Your task: Work through the entries below and report how many lines include "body". The number alone is the answer.

Provided entries:
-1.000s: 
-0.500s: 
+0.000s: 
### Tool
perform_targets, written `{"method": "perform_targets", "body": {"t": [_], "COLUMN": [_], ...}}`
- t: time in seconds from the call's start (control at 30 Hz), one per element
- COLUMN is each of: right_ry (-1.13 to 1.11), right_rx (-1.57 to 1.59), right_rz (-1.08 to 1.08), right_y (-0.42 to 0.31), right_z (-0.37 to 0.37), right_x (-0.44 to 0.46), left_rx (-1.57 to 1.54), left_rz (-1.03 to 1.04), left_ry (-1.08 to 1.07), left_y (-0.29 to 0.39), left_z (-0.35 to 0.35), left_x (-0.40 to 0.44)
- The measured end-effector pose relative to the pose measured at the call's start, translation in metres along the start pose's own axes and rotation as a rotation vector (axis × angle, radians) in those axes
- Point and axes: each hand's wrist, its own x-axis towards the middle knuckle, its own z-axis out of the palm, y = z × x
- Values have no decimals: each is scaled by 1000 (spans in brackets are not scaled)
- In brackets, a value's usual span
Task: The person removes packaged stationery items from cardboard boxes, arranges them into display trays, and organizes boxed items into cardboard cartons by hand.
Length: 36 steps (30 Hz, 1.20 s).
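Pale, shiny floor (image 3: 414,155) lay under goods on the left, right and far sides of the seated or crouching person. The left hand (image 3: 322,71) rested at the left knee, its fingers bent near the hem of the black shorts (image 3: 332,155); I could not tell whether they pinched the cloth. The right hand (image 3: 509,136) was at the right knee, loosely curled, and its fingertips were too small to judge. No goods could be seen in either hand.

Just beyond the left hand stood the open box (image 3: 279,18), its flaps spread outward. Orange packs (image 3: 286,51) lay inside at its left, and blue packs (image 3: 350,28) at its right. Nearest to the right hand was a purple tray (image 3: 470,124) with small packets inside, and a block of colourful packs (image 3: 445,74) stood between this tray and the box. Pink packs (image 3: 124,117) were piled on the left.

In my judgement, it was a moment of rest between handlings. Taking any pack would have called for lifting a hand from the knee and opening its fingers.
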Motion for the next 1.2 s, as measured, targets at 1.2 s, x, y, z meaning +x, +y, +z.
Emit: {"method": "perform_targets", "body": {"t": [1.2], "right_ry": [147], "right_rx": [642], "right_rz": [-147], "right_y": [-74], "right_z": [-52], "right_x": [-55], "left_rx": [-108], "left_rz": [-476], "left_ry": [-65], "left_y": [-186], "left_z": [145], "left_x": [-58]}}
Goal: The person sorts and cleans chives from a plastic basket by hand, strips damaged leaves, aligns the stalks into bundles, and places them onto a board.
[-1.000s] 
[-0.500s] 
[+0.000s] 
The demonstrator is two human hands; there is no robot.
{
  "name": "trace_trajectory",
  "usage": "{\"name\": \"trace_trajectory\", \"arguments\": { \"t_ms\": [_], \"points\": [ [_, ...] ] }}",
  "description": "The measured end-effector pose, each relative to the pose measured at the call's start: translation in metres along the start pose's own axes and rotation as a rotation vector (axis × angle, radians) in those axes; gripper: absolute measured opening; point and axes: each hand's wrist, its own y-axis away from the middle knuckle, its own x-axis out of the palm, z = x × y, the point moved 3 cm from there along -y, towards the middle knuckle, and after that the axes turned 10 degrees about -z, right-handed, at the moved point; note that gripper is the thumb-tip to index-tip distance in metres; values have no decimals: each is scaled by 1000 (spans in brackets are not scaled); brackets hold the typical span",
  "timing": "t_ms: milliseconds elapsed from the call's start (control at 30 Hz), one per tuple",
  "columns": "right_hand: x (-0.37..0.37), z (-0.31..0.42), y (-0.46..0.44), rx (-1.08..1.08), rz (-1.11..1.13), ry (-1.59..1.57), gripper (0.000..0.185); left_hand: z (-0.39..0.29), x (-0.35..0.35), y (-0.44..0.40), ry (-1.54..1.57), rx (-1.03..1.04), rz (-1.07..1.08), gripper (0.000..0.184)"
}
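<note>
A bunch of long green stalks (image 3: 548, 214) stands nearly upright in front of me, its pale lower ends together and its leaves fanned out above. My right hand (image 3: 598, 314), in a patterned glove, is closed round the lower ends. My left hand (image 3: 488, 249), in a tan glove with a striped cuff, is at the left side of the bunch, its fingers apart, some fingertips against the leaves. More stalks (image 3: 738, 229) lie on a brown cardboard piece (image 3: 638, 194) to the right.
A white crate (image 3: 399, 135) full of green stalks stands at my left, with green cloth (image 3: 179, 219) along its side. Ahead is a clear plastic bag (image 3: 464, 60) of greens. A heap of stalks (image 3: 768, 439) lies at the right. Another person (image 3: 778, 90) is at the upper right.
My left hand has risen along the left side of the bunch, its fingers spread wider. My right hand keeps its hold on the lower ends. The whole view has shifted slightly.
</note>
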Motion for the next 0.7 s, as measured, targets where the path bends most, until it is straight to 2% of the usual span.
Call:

Problem solution: 2